[COLLECTED DATA]
BEGIN

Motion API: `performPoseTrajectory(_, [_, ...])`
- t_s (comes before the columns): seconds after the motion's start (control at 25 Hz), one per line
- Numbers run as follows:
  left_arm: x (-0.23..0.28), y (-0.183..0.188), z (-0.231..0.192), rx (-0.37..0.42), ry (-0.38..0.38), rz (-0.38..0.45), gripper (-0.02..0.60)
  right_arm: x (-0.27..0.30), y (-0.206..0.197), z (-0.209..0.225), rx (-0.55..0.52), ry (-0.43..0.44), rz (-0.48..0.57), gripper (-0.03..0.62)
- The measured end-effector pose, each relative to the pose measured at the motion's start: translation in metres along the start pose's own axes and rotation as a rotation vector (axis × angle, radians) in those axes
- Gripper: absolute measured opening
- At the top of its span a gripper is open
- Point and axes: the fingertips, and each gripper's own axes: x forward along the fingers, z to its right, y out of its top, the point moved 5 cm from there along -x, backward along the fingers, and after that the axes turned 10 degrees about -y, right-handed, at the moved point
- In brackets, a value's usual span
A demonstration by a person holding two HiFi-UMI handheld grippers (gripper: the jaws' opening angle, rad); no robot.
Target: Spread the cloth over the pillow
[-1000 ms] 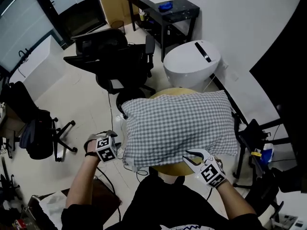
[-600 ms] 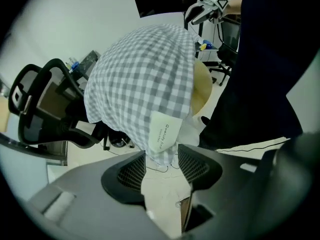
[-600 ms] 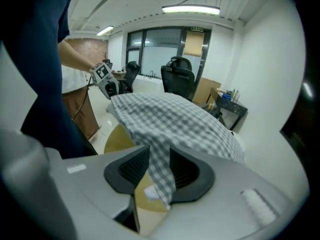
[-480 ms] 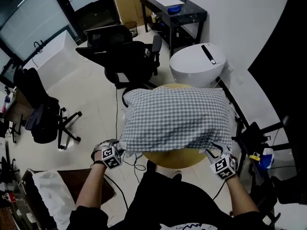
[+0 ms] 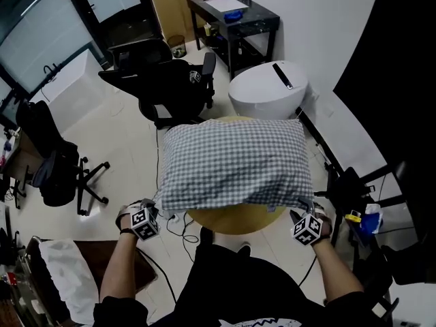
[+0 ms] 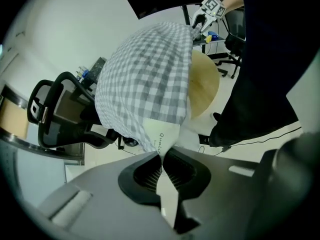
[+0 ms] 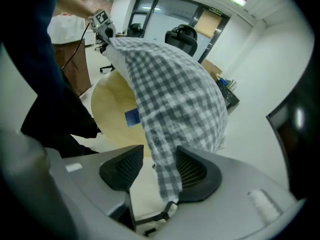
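A grey checked cloth lies over the pillow on a round wooden table. My left gripper is at the cloth's near left corner. In the left gripper view its jaws have just closed, and the left gripper is shut on the white label at that corner of the cloth. My right gripper is at the near right corner. In its own view the right gripper has just been opening. It stands wide open, with the cloth hanging between the pads against the right one.
Black office chairs stand beyond the table, beside a white rounded unit and a black desk. Another chair with a bag is at the left. Cables lie on the floor by the table's foot.
The left gripper has come in from the left to the cloth's near left corner. The right gripper has moved from the front edge out to the near right corner.
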Motion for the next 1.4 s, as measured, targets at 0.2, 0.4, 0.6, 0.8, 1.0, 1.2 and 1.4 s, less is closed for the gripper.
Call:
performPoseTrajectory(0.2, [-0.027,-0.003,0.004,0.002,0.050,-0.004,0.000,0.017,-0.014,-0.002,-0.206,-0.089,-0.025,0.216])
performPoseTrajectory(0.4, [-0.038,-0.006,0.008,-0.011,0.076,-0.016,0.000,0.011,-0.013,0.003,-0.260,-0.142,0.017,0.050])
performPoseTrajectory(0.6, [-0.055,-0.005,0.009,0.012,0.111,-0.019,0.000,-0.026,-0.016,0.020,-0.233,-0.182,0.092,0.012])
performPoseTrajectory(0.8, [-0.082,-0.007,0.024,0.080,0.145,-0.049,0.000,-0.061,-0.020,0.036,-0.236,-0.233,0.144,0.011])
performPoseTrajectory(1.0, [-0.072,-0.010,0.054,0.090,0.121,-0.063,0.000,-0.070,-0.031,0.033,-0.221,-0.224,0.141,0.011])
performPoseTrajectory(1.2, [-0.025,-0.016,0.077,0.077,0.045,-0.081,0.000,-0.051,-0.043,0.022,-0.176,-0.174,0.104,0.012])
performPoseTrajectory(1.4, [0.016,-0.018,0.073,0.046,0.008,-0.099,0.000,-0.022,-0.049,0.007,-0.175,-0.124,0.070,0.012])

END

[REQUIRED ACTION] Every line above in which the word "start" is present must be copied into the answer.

[ANSWER TO THIS PROBLEM]
- t_s (comes before the columns): seconds after the motion's start (control at 25 Hz), one per line
- The measured end-effector pose, each relative to the pose measured at the motion's start: translation in metres along the start pose's own axes and rotation as a rotation vector (axis × angle, radians) in those axes

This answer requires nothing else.